Cordelia Running Bird’s work of making clean her floor and stairs was even harder than she had expected. Never had there seemed so many errands to and fro by those who did the weekly cleaning in the three dormitories, numbering quite a force. The thaw had ended in a freezing snow squall in the night, but a sufficient quantity of mud was clinging to the broad soles of the government shoes that tramped across Cordelia’s wet floor to insure a startling trail of footprints.

“I cannot keep them up, they come again so fast,” she murmured to herself in grim despair, while wringing out her mop-rag to attack a line of tracks imprinted by the largest girl in school, in going to and from the laundry to dispose of laid-off sheets and pillow-cases. “Ver-ry hor-r-i-d pictures of the ugly issue shoes. I will not wear them. I am wearing kid store shoes my father buys for every day. The dormitory girls are shovel-feeted, and I Wish they could not walk one step only lie in bed!”

She was overheard by Hannah Straight Tree, coming up the girls’ stairs at that moment. Hannah’s own work had been done with little difficulty, and she had obtained permission to help the middle dormitory girls, for reasons all her own.

The reckless speech was repeated to the dormitory girls by Hannah Straight Tree, much to their displeasure.

“The dormitory girls are shovel-feeted, and she wishes they could not walk one step, only lie in bed!” exclaimed the largest girl, sitting down on a straw-tick to discuss the matter. “Then we should be cripples, and, tokee! how many cripples there would be!”

“If they came from both the other dormitories into this to lie down with the middle dormitory girls, there would be one cripple in each bed, and in one there would be two cripples,” said a broom girl, who was quite expert at figures, having studied on the problem with the aid of broom-straws representing cripples.

This portrayal of the startling situation, if Cordelia Running Bird’s wish could be fulfilled, increased the shock of indignation in the dormitories.
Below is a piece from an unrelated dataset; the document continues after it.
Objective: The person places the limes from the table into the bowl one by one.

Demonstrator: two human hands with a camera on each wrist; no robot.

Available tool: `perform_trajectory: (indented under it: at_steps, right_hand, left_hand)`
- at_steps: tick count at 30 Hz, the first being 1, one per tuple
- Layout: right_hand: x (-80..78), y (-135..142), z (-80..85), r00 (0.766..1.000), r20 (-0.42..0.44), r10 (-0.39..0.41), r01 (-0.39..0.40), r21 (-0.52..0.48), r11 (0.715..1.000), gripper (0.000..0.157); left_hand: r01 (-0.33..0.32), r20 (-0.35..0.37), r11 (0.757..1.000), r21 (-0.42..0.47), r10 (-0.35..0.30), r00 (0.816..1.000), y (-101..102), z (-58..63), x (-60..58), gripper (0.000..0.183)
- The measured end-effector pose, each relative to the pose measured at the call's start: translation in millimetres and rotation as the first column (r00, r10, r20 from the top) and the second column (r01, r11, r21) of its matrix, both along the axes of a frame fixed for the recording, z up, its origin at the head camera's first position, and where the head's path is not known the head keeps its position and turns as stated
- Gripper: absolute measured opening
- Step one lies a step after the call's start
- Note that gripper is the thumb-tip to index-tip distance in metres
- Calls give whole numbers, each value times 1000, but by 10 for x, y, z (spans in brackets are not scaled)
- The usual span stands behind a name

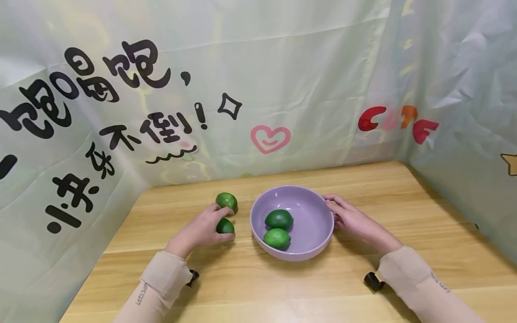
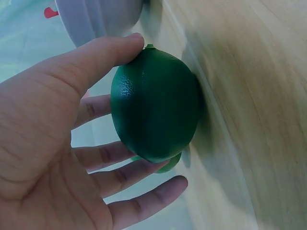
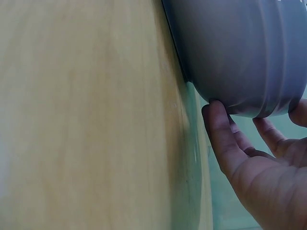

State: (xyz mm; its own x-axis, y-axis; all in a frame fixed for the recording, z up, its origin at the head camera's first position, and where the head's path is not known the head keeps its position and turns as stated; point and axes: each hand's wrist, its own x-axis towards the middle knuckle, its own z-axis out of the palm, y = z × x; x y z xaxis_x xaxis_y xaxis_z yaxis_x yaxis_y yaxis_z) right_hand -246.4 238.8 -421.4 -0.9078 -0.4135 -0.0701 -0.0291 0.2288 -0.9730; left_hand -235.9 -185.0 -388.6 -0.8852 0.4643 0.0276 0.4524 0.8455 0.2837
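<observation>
My left hand [image 1: 199, 229] has its thumb and fingers around a dark green lime [image 2: 156, 103], left of the bowl. The thumb presses one end of the fruit, and fingers reach its opposite end. Just behind it on the table sits a brighter green lime [image 1: 226, 200], mostly hidden in the left wrist view. A purple bowl [image 1: 311, 224] stands in the middle with two limes inside, a darker one [image 1: 279, 218] and a lighter one [image 1: 277, 238] in front. My right hand [image 1: 356, 223] holds the bowl's right side, thumb by the rim and fingers against the outer wall.
Everything stands on a light wooden table [image 1: 258, 291]. A pale printed cloth [image 1: 315, 89] with lettering and a pink heart encloses the back and sides. Small black devices [image 1: 373, 282] sit at both sleeve cuffs.
</observation>
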Motion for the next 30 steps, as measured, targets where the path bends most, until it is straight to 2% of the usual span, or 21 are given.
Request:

“Ee!” cried one, “we hate the ugly government shoes, of course, and wish that we could wear the nice shoes from our mission boxes every day. But we cannot, only Sundays and we have to change them after Sunday-school and when we wear our best clothes for white visitors. Cordelia Running Bird will not wear the government shoes because her father is an agency policeman, and can buy store shoes for every day.”

“I was always much ashamed of my big feet, and now I am more ashamed,” complained the largest girl. “If the dormitory girls are shovel-feeted, every large girl in this school is shovel-feeted.”
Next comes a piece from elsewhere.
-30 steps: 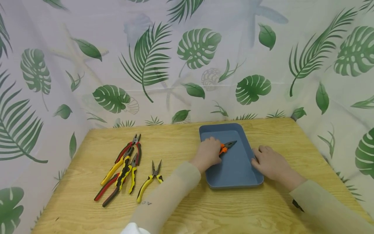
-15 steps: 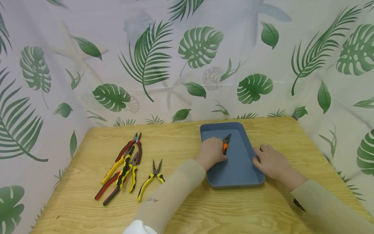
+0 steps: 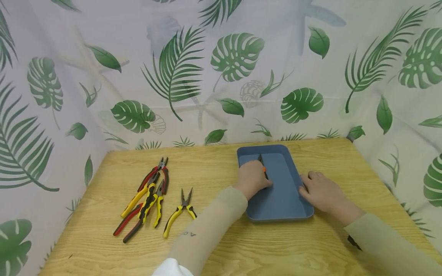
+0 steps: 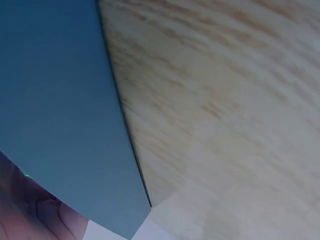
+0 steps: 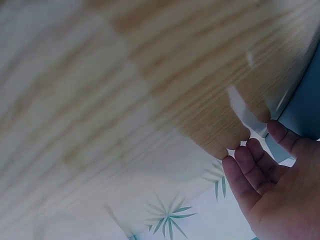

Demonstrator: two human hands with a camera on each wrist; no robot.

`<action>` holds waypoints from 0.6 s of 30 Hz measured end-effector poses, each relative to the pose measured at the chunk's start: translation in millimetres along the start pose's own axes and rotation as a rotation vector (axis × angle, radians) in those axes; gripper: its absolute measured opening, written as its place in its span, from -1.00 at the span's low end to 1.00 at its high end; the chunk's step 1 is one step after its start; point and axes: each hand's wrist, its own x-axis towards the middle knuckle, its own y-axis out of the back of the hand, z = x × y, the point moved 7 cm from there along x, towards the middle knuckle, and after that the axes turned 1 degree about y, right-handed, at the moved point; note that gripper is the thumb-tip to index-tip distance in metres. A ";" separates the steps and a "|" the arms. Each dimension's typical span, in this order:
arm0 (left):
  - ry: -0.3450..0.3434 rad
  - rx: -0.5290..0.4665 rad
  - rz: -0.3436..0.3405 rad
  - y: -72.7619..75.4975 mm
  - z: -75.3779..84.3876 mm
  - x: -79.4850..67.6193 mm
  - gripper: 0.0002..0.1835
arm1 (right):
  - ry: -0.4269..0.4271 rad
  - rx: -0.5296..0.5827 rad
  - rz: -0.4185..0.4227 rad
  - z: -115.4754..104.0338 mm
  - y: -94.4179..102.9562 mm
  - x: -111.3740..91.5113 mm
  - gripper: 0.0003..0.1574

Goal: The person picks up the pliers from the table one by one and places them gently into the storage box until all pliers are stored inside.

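In the head view my left hand (image 3: 252, 177) is inside the blue-grey tray (image 3: 279, 207), gripping pliers (image 3: 264, 171) with orange and black handles. Their dark jaws point toward the tray's far side, and most of the handles lie hidden under the hand. The left wrist view shows the tray's outer wall (image 4: 60, 100), with a bit of the left hand (image 4: 35, 215) behind it. My right hand (image 3: 319, 191) rests at the tray's right side. In the right wrist view its fingers are relaxed on the table, and the thumb (image 5: 282, 136) touches the tray wall.
On the left of the wooden table (image 3: 214, 161) lie red-and-black pliers (image 3: 141, 199), overlapped by yellow-and-black pliers (image 3: 149, 199). Separate yellow-handled long-nose pliers (image 3: 181, 211) lie spread closer to the left forearm. A leaf-print cloth (image 3: 193, 76) hangs behind and at both sides.
The left hand has turned the orange-handled pliers, so their jaws swung from pointing right to pointing toward the far side. The right hand stays at the tray's edge.
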 end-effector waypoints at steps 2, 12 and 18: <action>0.018 -0.009 0.002 -1.1 -0.4 0.0 -0.41 | 0.001 -0.004 0.002 0.6 -1.1 0.2 -0.71; 0.037 0.072 -0.059 -9.3 -3.7 2.3 -0.36 | -0.002 -0.010 0.008 2.8 -5.1 0.5 -0.71; 0.020 0.054 -0.115 -9.4 -5.8 4.6 -0.36 | -0.002 -0.004 0.021 2.9 -5.1 0.4 -0.74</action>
“Cordelia was very cross about the dustpan, too, but we can pay her back,” said Hannah Straight Tree, adding fresh fuel to the fire.

“Now I shall not show her how to feather-stitch the little blue dress,” said the largest girl, who was quite famous at embroidery, and had partly promised to instruct Cordelia Running Bird in her work that day.

“And I shall not help her make the little red dress, as she will be wanting me next week,” resolved a south dormitory bed girl, Emma Two Bears, who was standing in the doorway. Emma was the most experienced dressmaker of the large girls’ class and was generous, as a rule, in helping younger girls. “I am sorry now that I cut and made the little blue waist, but I did not think she would so soon be wishing me a cripple.”

“And you need not praise the little blue and red dresses if she gets them done; but I am sure she cannot,” gloried Hannah Straight Tree.

“Ee! We will not. We will call them ugly issue goods,” said one of the girls.

“Or watch her little sister in the Jack Frost song,” said another.

“We will shut our eyes!” exclaimed another.

“And the middle-sized and short girls need not choose Susie in the games,” came from another.

“We will tell them not to. They will choose Dolly,” cried a fifth.

“But Dolly looks so horrid, I am much ashamed of her,” was Hannah Straight Tree’s answer.

Cordelia Running Bird heard the fierce discussion through the open door, near which she knelt at work, and the bitter tears ran down her face.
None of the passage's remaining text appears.